● **REQUIREMENT**
Whenever a line below includes the string "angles", show it.

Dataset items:
########

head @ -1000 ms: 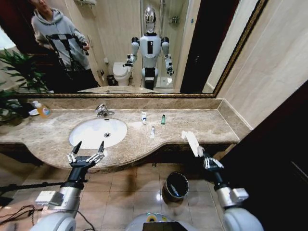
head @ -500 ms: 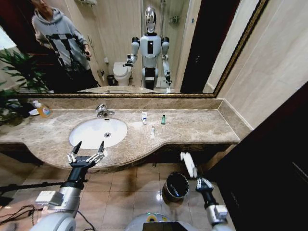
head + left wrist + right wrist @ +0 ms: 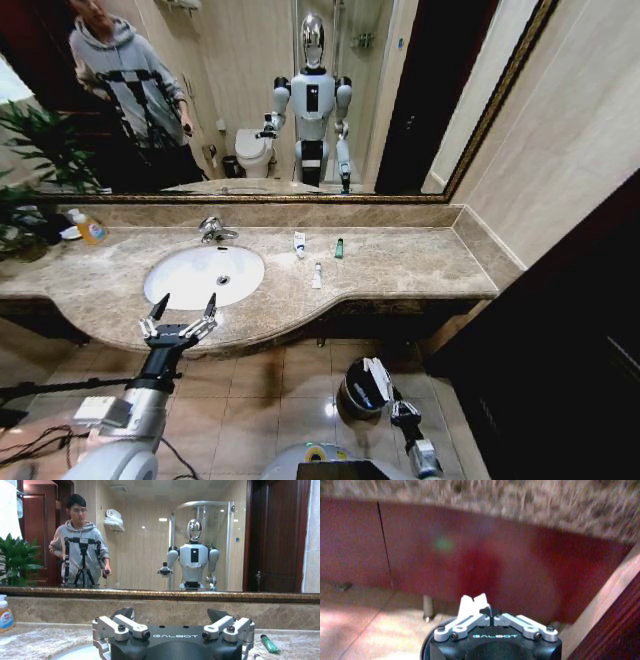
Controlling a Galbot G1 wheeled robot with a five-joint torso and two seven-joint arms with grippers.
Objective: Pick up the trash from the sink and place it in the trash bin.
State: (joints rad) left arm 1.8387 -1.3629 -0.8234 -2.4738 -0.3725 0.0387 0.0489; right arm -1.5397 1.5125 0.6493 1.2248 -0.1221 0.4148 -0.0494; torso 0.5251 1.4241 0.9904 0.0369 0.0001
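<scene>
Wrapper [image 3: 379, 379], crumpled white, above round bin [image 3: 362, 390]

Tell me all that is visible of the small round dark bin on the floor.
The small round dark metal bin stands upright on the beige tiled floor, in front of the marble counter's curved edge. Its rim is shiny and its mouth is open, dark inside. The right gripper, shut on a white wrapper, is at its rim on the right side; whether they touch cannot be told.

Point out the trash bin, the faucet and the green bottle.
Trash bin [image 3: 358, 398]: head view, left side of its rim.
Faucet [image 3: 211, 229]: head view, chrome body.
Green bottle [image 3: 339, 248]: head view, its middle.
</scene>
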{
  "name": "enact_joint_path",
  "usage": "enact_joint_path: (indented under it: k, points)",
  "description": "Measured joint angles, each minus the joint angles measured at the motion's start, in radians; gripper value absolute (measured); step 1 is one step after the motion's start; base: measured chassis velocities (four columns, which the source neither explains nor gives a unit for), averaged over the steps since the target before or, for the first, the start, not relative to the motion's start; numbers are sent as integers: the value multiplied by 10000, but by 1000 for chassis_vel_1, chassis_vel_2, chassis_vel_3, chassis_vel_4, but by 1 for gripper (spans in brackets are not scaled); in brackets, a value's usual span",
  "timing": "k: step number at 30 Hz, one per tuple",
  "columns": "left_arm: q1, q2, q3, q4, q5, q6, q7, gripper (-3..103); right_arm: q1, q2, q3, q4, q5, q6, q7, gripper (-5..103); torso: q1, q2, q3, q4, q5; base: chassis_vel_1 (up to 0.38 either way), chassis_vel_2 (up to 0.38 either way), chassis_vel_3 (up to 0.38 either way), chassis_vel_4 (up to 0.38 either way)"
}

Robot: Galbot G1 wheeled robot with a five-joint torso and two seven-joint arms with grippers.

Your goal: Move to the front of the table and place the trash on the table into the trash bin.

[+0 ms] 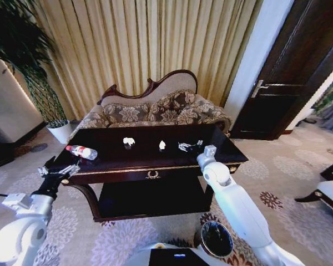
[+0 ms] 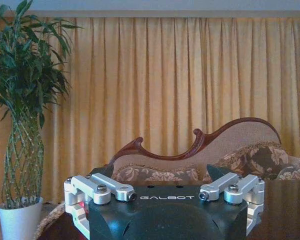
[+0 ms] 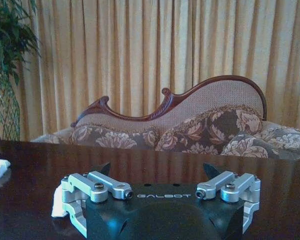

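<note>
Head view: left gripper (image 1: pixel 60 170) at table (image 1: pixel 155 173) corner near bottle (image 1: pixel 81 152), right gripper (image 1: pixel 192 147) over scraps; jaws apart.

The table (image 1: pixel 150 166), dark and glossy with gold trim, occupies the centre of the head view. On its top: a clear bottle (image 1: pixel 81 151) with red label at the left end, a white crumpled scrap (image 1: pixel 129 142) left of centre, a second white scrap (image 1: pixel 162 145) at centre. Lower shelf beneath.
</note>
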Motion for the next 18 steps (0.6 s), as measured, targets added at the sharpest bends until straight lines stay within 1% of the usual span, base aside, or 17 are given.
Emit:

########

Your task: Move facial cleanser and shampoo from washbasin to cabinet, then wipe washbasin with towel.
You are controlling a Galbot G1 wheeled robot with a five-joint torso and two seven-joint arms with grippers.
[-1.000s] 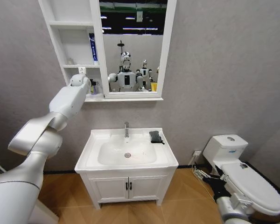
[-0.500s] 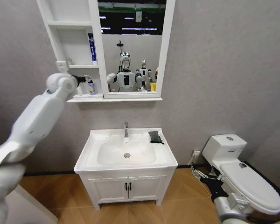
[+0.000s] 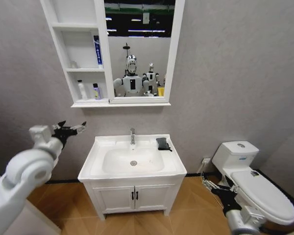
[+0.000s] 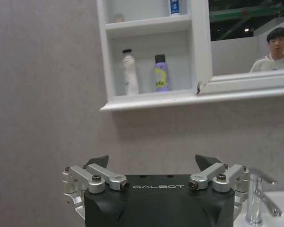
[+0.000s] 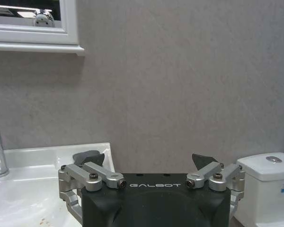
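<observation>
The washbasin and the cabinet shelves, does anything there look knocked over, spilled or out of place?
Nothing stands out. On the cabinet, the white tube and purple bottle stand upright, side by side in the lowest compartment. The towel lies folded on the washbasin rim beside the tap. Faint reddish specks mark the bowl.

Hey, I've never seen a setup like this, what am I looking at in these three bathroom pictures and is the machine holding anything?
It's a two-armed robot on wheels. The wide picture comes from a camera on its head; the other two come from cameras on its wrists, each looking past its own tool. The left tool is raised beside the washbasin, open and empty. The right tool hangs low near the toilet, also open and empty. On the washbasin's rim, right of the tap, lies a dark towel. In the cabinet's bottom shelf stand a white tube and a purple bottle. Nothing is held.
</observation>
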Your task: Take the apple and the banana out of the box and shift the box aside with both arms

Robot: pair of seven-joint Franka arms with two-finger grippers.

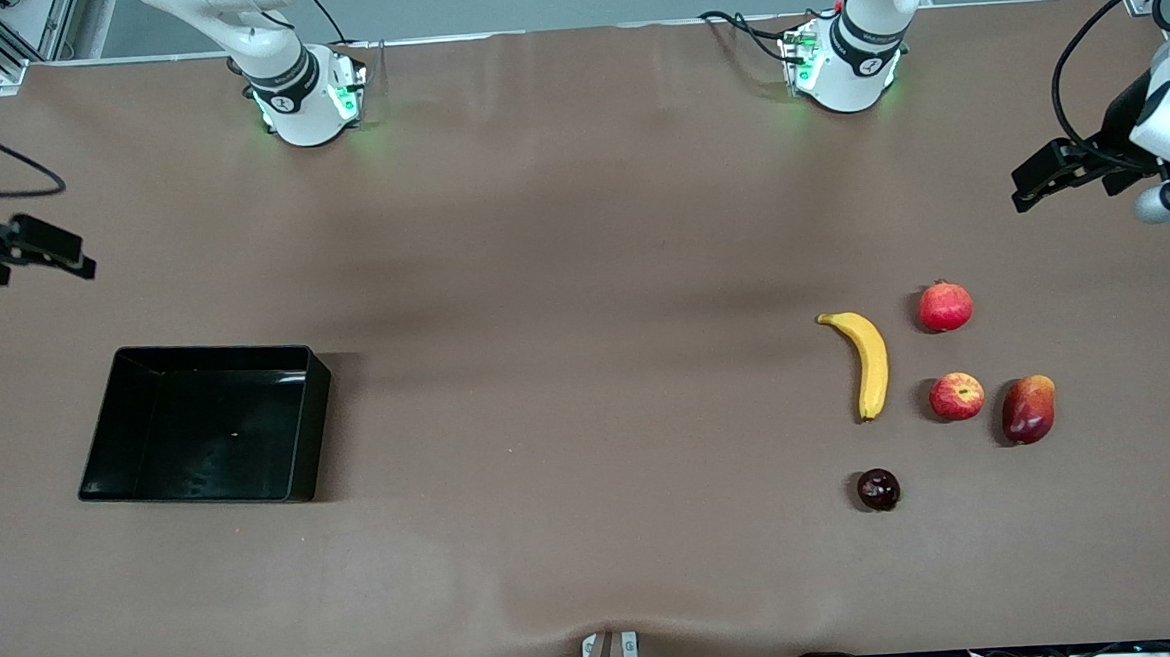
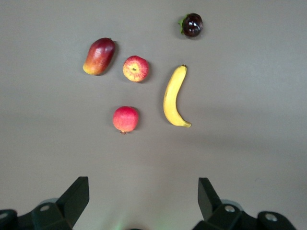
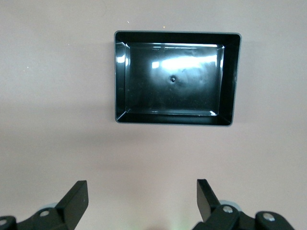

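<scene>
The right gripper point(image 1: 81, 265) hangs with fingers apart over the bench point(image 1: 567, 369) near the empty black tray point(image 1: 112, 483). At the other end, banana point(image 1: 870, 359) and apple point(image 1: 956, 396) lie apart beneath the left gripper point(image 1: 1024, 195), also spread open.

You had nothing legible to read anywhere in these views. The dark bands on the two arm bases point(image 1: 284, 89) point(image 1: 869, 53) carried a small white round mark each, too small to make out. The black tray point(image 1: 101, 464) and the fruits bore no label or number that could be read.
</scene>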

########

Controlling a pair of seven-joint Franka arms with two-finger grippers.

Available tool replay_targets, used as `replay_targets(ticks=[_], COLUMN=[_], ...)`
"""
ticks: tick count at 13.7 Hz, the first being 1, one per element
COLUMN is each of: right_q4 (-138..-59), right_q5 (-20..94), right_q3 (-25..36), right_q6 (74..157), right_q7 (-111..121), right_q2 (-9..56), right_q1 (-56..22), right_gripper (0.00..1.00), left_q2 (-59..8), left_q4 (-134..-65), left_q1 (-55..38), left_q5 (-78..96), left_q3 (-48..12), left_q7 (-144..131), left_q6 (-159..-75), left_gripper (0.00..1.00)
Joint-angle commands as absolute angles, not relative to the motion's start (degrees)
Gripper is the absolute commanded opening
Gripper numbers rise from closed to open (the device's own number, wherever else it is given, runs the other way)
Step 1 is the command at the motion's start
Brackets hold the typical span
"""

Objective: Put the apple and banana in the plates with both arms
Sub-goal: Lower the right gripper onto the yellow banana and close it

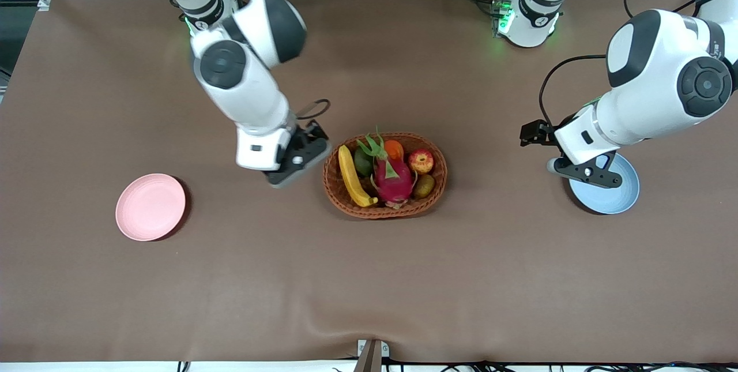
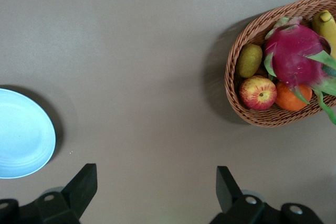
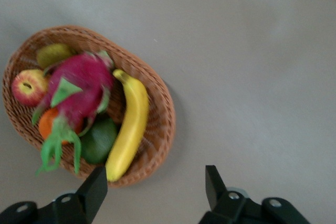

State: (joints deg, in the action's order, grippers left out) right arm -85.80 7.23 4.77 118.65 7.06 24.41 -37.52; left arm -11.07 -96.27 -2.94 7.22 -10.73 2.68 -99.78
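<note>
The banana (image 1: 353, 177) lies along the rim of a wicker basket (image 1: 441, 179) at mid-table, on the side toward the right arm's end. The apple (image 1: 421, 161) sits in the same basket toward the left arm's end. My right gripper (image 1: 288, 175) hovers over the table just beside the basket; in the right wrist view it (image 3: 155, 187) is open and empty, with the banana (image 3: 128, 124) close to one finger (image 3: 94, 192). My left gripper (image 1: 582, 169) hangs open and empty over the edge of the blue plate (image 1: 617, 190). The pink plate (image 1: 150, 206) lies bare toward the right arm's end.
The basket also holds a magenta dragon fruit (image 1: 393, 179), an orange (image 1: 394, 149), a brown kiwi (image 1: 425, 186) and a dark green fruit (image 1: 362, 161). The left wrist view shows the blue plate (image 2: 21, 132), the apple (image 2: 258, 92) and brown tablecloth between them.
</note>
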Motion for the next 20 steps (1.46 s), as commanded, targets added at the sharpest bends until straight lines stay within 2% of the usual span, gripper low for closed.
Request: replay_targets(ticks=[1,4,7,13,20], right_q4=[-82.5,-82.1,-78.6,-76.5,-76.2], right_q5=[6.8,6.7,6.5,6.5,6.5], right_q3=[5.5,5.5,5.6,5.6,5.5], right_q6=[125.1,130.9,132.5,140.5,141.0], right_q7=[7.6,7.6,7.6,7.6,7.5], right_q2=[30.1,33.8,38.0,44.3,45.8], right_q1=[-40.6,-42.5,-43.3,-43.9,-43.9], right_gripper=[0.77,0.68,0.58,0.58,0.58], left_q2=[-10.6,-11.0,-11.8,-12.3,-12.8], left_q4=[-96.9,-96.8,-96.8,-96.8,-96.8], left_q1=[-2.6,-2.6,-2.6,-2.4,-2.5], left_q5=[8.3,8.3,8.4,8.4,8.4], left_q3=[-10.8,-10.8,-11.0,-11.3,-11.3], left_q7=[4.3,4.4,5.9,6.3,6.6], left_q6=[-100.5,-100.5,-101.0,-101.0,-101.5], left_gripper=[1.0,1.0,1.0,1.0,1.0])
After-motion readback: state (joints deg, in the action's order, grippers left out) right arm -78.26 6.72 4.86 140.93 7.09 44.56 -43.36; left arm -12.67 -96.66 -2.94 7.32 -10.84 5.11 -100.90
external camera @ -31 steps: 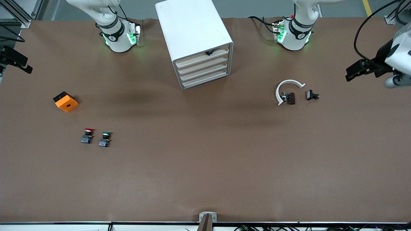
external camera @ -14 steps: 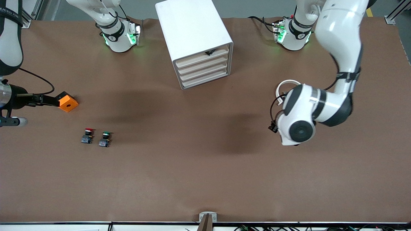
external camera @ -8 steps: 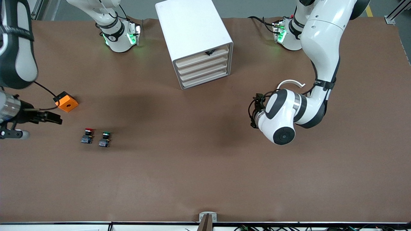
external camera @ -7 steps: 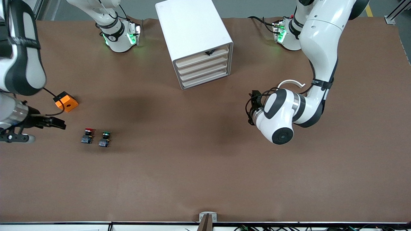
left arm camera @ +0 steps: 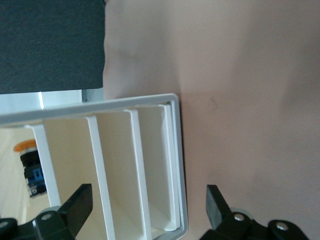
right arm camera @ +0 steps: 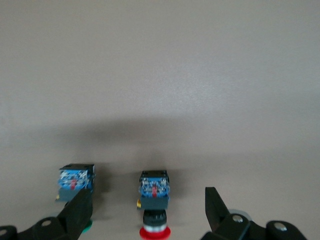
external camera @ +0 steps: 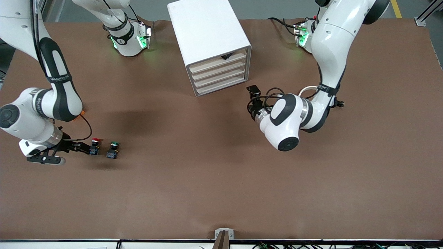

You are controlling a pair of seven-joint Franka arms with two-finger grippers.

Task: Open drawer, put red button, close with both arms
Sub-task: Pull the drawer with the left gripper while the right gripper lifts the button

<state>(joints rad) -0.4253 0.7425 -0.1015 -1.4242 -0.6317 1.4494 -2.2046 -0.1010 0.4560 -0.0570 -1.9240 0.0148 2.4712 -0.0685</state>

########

● **EXERCISE OUTPUT**
  "description": "Measured joint angles, each minus the joint angles measured at the motion's start, in radians; gripper value absolute (measured); step 1 is one step after the motion's start; base: measured chassis velocities (four columns, which the source neither explains nor gives a unit for), averaged over the steps since the target before or, for the first, the start, not relative to the motion's start; numbers are sent as integers: the value multiplied by 10000, but by 1000 for chassis_vel_1, chassis_vel_2, chassis_vel_3, chassis_vel_4, but by 1 for gripper (spans in brackets are not scaled); in brackets, a value's usual span",
Joint-angle commands as absolute angles, not relative to the motion's start (degrees)

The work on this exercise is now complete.